Parenting Then – Parenting Now – IOTW Report

Parenting Then – Parenting Now

RhondaStephens– We’ve got an entire generation of kids spitting up on outfits that cost more than my monthly electric bill. There were no designer baby clothes when we were kids. Why? Because our parents weren’t crazy enough to spend $60 on an outfit for us to have explosive diarrhea in or vomit on.

…we were three neighborhoods away, playing with some kids we’d never met, and we had crossed 2 major highways on bicycles with semi-flat tires to get there. Odds are, one of us had crashed at some point and was bleeding pretty impressively. No one cared. We were kids and if we weren’t acting as free labor, we were supposed to be out of the house and out of the way.

more

 

ht/ nm

16 Comments on Parenting Then – Parenting Now

  1. One thing I remember from the 50’s. No tv at dinner. And you ate whatever was served. At the dinner table as a family and we prayed before we ate. And we meant it.
    Ok truth be told we had no tv. My parents were young in their 20’s but they were grown up. They never acted like children.

  2. Dayum! I turned 9 in 74 and have shared much of the same in rural Nebraska.

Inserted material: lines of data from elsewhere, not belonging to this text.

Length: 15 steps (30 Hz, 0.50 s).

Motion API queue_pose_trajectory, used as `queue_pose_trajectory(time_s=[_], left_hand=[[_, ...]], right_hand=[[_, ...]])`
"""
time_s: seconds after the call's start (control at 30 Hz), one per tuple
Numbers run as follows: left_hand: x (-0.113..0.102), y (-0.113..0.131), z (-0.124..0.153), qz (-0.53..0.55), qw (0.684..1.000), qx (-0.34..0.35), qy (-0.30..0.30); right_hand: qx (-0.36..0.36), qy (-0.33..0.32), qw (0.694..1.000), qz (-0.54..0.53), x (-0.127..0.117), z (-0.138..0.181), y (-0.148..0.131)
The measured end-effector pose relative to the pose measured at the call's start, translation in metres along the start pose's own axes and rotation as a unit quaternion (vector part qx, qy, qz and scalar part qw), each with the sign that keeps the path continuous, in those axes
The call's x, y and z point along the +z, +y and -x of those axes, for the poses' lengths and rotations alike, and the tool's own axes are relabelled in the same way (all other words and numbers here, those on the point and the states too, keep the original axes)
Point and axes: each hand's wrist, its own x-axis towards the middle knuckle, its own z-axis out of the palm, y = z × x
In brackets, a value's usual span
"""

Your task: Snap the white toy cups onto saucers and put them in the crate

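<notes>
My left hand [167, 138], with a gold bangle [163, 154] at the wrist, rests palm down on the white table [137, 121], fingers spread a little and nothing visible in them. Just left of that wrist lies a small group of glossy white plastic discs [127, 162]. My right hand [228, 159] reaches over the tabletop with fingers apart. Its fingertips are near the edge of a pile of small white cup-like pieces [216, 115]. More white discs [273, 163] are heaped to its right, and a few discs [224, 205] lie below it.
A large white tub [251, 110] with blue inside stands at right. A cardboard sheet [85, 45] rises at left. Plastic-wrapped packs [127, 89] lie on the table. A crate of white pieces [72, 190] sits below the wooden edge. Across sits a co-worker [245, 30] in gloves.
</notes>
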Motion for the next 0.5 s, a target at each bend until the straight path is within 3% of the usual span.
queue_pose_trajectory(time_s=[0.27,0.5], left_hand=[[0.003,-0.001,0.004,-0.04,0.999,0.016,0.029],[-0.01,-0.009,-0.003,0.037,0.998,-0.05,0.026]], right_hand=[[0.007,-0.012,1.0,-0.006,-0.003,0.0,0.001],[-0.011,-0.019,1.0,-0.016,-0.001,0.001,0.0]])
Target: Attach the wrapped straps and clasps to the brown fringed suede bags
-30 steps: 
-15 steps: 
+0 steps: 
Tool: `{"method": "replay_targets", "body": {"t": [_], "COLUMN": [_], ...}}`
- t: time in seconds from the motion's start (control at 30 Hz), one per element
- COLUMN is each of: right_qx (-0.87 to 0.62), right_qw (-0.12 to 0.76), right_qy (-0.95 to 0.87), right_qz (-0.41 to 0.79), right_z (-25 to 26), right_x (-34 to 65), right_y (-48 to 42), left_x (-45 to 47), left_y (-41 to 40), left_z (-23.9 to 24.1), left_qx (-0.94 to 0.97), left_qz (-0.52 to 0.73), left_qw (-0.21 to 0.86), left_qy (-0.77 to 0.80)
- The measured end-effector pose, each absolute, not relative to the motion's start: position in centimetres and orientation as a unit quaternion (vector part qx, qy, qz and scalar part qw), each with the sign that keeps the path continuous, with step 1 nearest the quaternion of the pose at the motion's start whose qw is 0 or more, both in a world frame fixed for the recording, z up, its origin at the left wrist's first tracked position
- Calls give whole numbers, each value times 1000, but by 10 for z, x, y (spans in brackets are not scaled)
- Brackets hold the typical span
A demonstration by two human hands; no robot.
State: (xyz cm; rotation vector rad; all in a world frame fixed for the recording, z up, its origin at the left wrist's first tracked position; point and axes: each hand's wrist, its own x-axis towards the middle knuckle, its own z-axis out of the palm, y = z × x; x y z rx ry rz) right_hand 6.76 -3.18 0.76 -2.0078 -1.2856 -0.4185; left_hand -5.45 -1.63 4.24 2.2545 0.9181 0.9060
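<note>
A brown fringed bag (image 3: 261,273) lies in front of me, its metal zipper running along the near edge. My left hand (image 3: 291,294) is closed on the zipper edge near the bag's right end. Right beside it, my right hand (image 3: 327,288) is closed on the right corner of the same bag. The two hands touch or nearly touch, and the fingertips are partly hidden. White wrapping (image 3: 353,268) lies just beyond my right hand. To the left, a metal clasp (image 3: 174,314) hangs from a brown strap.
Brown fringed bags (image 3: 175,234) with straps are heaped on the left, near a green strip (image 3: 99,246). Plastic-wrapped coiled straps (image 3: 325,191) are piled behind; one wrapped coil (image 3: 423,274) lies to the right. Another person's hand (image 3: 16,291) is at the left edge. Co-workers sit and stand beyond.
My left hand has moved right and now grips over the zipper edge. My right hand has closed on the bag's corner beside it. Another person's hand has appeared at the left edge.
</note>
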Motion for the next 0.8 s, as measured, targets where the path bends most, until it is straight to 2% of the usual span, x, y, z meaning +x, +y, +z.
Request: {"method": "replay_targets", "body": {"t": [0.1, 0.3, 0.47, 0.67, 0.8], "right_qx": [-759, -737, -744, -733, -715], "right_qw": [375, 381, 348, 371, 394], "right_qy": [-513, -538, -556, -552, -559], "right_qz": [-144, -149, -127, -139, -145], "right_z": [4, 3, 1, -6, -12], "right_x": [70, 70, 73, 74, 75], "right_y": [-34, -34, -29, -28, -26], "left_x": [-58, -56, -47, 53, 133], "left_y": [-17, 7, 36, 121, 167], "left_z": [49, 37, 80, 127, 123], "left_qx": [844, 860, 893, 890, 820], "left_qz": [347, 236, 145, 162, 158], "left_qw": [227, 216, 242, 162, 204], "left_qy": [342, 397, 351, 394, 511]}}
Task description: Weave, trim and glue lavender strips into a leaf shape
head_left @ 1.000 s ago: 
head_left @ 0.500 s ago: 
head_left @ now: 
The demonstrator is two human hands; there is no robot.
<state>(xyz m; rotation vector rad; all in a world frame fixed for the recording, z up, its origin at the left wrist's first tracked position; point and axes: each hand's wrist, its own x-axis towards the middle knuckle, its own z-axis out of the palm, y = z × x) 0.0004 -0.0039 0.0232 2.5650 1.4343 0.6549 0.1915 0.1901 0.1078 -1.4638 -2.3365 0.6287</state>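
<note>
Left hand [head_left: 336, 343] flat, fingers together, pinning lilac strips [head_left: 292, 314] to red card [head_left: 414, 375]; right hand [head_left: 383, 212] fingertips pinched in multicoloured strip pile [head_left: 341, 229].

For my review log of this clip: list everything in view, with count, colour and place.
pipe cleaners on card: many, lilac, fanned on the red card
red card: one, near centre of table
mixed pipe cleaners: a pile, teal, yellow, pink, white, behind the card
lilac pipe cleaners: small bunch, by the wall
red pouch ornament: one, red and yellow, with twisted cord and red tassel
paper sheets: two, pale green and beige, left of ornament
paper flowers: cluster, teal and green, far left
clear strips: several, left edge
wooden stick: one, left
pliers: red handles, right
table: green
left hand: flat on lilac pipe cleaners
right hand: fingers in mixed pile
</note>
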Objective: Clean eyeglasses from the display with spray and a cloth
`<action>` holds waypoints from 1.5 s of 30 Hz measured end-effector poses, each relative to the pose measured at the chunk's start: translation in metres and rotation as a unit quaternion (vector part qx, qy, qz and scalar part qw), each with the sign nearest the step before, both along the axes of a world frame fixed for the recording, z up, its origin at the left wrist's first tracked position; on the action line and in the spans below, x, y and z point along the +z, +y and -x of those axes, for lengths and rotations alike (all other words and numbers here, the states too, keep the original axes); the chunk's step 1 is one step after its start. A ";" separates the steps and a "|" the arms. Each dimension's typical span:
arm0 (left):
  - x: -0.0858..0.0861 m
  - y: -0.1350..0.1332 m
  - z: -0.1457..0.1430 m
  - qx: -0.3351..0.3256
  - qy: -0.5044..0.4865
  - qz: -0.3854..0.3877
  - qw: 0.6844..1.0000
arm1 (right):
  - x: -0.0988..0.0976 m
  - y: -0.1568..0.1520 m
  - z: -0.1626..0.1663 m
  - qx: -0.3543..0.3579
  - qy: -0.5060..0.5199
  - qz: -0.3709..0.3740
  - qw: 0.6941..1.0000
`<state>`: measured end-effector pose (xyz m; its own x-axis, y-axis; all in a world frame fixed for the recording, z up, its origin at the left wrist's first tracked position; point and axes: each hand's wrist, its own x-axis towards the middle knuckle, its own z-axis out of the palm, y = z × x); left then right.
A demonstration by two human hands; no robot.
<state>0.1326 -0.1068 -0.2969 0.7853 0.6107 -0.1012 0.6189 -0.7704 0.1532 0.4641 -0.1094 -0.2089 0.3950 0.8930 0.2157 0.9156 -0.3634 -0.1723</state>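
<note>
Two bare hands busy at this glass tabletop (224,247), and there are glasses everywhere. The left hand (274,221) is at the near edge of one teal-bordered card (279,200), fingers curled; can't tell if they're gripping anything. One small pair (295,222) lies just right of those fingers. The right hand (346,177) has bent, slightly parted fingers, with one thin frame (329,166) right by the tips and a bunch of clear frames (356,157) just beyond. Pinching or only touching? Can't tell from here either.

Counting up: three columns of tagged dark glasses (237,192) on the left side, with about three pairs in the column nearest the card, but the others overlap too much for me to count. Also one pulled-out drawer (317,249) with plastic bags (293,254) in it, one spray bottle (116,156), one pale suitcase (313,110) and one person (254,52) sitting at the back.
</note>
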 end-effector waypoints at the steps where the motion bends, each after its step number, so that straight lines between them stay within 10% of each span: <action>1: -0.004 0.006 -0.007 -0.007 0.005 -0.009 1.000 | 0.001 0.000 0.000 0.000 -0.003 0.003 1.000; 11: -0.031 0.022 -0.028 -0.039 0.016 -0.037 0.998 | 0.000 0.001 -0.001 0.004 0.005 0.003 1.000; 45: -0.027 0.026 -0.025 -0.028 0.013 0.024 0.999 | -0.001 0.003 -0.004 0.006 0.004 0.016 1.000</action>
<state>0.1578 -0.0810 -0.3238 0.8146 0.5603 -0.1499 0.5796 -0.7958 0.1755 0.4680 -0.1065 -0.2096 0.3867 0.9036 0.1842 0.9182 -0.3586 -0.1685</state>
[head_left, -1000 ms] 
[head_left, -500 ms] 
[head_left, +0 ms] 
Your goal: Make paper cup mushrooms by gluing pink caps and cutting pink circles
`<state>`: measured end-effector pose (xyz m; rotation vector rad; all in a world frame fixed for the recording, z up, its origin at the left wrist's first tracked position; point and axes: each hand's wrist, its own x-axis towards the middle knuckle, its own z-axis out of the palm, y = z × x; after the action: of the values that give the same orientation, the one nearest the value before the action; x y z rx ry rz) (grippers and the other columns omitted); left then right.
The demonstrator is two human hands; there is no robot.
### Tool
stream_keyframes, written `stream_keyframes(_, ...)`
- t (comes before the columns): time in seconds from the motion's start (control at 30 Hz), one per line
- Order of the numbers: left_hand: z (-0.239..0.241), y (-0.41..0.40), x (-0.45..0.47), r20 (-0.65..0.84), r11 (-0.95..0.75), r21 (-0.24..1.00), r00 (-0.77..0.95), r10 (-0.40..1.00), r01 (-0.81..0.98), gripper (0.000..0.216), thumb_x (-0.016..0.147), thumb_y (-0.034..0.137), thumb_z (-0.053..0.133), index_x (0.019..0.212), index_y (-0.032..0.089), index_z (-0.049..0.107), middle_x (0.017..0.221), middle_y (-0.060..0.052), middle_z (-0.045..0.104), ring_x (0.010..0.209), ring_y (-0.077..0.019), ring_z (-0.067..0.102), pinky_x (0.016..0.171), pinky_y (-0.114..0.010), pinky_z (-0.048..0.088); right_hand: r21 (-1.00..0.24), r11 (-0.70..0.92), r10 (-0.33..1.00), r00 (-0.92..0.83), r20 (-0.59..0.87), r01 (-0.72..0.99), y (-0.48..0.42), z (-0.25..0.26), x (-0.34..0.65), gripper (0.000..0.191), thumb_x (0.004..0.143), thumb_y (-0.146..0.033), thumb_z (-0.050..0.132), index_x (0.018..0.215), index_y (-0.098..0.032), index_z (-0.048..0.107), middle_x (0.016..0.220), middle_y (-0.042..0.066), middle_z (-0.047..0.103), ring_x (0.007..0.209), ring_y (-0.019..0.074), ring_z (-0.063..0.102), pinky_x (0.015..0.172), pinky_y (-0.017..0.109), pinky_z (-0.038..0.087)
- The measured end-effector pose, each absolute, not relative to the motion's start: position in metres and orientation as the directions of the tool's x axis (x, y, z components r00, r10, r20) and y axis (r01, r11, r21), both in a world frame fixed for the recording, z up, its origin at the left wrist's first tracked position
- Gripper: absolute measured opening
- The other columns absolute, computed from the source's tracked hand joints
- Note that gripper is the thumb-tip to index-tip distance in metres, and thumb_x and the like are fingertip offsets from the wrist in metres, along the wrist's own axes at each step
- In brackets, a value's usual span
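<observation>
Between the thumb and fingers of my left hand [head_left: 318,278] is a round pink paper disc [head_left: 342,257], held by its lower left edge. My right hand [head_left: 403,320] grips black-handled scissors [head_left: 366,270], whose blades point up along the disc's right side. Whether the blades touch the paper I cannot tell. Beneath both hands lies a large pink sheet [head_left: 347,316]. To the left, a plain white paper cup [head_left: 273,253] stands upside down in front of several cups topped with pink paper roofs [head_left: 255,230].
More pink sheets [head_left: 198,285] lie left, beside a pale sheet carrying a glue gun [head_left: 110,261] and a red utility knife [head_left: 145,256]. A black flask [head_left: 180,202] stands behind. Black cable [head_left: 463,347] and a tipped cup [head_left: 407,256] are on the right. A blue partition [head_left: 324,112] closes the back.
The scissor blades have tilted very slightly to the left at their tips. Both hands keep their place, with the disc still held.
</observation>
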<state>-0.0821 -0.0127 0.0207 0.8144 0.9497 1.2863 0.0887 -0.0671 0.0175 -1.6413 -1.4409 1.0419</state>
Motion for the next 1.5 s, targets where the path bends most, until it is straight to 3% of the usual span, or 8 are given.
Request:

    That was 40 years ago. My kid is not gonna be a millennial either. She’s got a retired Submarine Chief for a dad. 😜

  3. Riding bikes with no helmet or knee pads, I recall STANDING in the front seats of our station wagon between mom and dad as they drove, creating electrical shorts on our electric trains under the Christmas tree by laying tinsel across the tracks (loved the blue sparks!), no seatbelts, riding bikes on yet to be finished I-95 bridge while construction crews couldn’t give a rat’s a**, climbing roof tops, walking 5 miles or so to the ball park with friends as a young teen. playing baseball, hockey on roller skates, and touch football on asphalt streets, running the bases without a batting helmet, being disciplined by teachers with parental support, playing under the “fire plug” hours on end on hot summer days, enjoying my childhood while taking the bumps and bruises along the way as part of life

  4. As a little girl (7 – 9 y/o) my wife (now, not then) would go to the Penn-Mar Shopping Center by herself and her mother would tell her to “Be careful crossing Marlboro Pike!”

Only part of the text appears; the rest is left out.